On the go: Swansea’s local authority pension fund is to transition its £500m equity allocation to a low carbon index by the end of July, after the fund’s administering authority declared a climate emergency last month.

The Swansea City and Council Pension Fund, the largest in Wales with assets worth £2.1bn, became the latest local authority pension fund to divest from fossil fuels, with plans to reduce its exposure by up to 50 per cent by 2022.

Climate change threatens the viability of pension funds, the fund said, so alternative investments that deliver long-term returns must be sought now.

Clive Lloyd, deputy leader of Swansea Council and chair of the pension fund committee, said: “We recognise the risk that climate change poses to society in general, as well as to the viability of pension funds like our own. But we also have to make sure that the return on our investments is enough to provide suitable pensions for our pensioners in the years to come.”

Swansea Council commissioned MSCI to conduct a review of its pension fund’s fossil fuel holdings last year, which found it was already 9 per cent below MSCI's All Country World Index average.

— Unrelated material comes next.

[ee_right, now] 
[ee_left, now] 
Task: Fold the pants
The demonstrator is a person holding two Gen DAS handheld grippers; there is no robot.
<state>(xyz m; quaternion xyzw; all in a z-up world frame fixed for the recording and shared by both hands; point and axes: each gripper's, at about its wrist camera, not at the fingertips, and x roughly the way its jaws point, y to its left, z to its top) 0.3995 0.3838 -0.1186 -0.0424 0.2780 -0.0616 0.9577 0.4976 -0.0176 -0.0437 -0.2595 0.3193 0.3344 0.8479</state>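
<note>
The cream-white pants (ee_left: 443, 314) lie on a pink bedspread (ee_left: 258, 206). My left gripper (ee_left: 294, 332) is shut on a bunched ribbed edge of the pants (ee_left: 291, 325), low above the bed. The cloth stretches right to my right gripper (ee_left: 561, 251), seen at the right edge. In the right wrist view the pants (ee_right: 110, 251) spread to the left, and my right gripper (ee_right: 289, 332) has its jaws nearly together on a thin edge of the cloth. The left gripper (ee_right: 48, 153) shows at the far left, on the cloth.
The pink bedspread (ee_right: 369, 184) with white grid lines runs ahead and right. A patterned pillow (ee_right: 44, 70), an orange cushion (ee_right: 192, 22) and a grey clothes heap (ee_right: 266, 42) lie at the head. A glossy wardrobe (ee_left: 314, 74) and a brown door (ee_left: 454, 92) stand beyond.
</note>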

Over the coming years, it is important that the world reduces its reliance on fossil fuels and carbon-based products, so it’s important that our investments reflect that too

Clive Lloyd, Swansea City and Council Pension Fund

“But, over the coming years, it is important that the world reduces its reliance on fossil fuels and carbon-based products, so it’s important that our investments reflect that too,” Mr Lloyd said.

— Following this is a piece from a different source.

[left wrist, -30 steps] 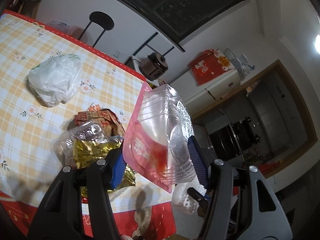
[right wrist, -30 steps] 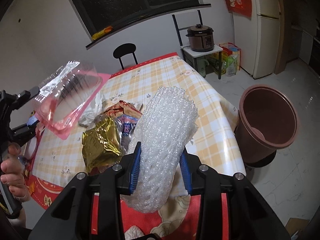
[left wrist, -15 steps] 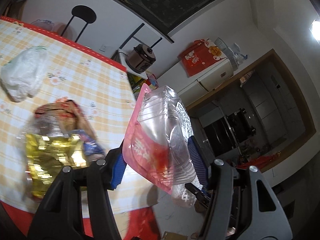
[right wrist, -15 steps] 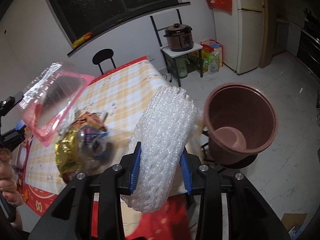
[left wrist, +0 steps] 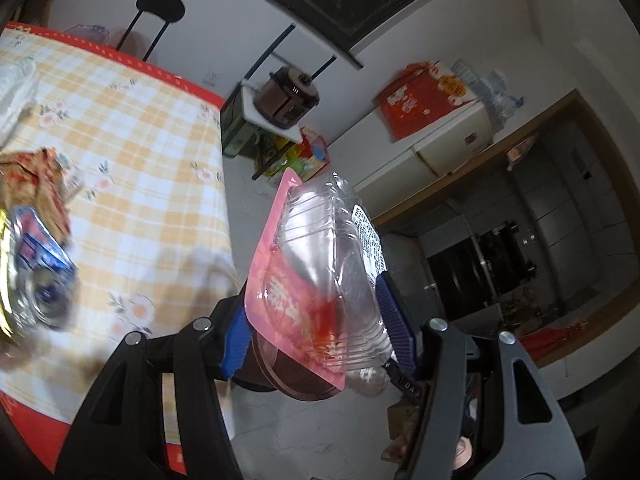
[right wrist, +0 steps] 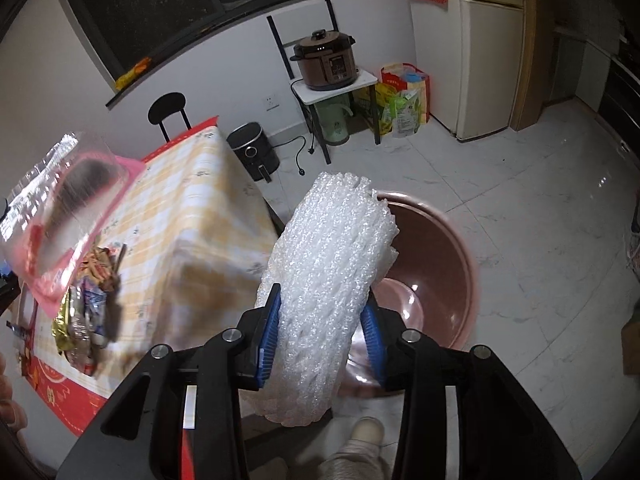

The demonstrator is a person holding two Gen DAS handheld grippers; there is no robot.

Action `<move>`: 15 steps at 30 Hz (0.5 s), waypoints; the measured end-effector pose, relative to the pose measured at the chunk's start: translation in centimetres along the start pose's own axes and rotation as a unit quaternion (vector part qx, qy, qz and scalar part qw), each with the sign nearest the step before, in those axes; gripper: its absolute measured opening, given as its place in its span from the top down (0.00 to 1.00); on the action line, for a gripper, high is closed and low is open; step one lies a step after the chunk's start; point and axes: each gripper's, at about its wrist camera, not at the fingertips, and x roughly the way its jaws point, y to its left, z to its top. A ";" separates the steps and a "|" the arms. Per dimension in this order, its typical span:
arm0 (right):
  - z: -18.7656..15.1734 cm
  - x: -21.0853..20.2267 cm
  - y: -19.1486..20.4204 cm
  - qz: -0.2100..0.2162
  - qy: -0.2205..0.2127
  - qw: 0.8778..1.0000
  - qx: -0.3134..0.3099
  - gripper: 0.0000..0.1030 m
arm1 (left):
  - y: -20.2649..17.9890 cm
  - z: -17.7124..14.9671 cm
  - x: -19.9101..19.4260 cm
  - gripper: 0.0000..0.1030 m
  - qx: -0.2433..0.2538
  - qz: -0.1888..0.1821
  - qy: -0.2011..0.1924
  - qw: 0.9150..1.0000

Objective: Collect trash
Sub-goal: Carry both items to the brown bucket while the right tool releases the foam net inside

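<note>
Both grippers have swung from the table (right wrist: 192, 208) toward the brown bin (right wrist: 436, 264).
Left gripper (left wrist: 320, 328) clamps a clear plastic tray (left wrist: 320, 264); right gripper (right wrist: 320, 332), jaws just easing wider, holds bubble wrap (right wrist: 328, 272).

The surface (right wrist: 208, 216) wears a yellow checked cloth; crumpled wrappers (right wrist: 86, 308) lie near its edge. A brown bin (right wrist: 440, 264) stands on the pale tiled floor (right wrist: 520, 200).
</note>
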 end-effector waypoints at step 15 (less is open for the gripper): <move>3.6 -0.6 -5.2 0.035 -0.027 0.999 0.014 0.18 | -4.6 -1.4 7.6 0.42 0.020 0.040 0.029 0.999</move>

The £500m – which represents almost 25 per cent of total scheme assets – will be transitioned to Blackrock’s ACS World Low Carbon Equity Tracker Fund.

Mr Lloyd said the fund also seeks to invest in green infrastructure projects – such as renewable energy, alternative fuels and clean technology – that both optimise returns and deliver positive environmental outcomes.

Passing on the problem?

But some climate experts have expressed concern about the strategy of divestment.

Cameron Hepburn, director of the University of Oxford’s Smith School of Enterprise and the Environment, said shareholder engagement is a much more effective policy for tackling climate change. 

Mr Hepburn said: “The council's change in investment strategy may well deliver higher risk-adjusted returns, but it merely transfers their positions in fossil fuel companies to new owners who are less concerned about climate change.”

Divestment should be a last resort for companies that show no plans to become Paris Agreement-compliant, he said.

He continued: “Better is to engage directly with company management to deliver real change – following the Oxford Martin Principles on Climate-Conscious Investment – and if this doesn’t work, then divestment should follow.”